= Problem details =
Output the whole listing exactly, except for the pictures in it.

#####

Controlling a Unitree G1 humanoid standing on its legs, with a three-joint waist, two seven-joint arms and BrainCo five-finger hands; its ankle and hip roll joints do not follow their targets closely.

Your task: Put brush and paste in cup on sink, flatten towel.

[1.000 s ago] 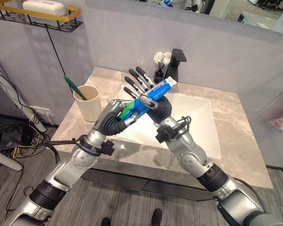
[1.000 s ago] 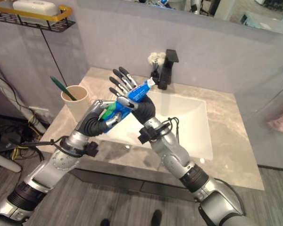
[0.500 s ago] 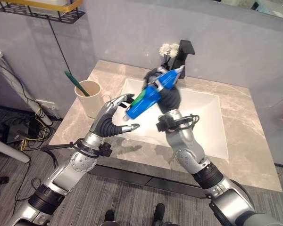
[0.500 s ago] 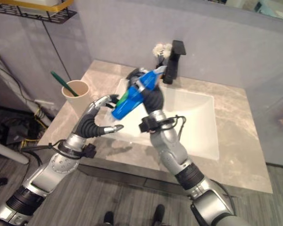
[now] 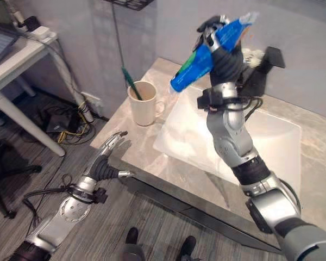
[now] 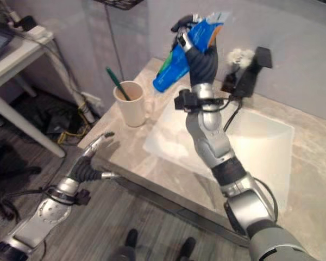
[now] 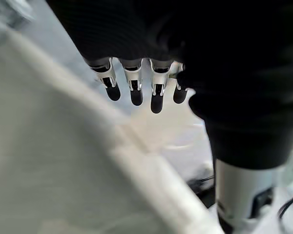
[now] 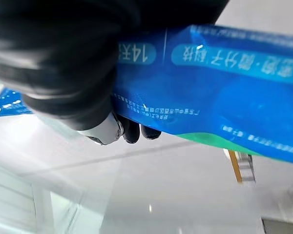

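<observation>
right hand [image 5: 220, 46] clamped on toothpaste [image 5: 206, 56], high; left hand [image 5: 110, 155] slack. next: down into cup [image 5: 143, 103] below-left.

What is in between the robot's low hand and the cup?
Just bare marble counter. In the left eye view the open left hand hangs off the counter edge, the cup stands further back.

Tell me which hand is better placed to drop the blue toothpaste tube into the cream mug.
Right hand: it grips the blue toothpaste tube above the cream mug. Left hand hangs open below the counter edge.
</observation>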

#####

= Solution for this task =
Controlling a Unitree G1 humanoid standing on its legs, with a three-joint waist, two seven-joint arms and BrainCo five-finger hands; its ankle and hip roll joints do not follow their targets closely.

Your task: Put brush and paste in cup on sink, flatten towel.

[1.000 s ago] 
[1.000 s ago] 
[0.500 s ago] 
[0.500 s ago] 
[now] 
[now] 
[now] 
[now] 

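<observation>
right hand [image 5: 220, 46] clamped on toothpaste [image 5: 206, 56], high; left hand [image 5: 110, 155] slack. next: down into cup [image 5: 143, 103] below-left.

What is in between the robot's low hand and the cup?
Just bare marble counter. In the left eye view the open left hand hangs off the counter edge, the cup stands further back.

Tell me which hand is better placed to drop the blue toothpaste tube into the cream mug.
Right hand: it grips the blue toothpaste tube above the cream mug. Left hand hangs open below the counter edge.
</observation>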

This output contains the full answer.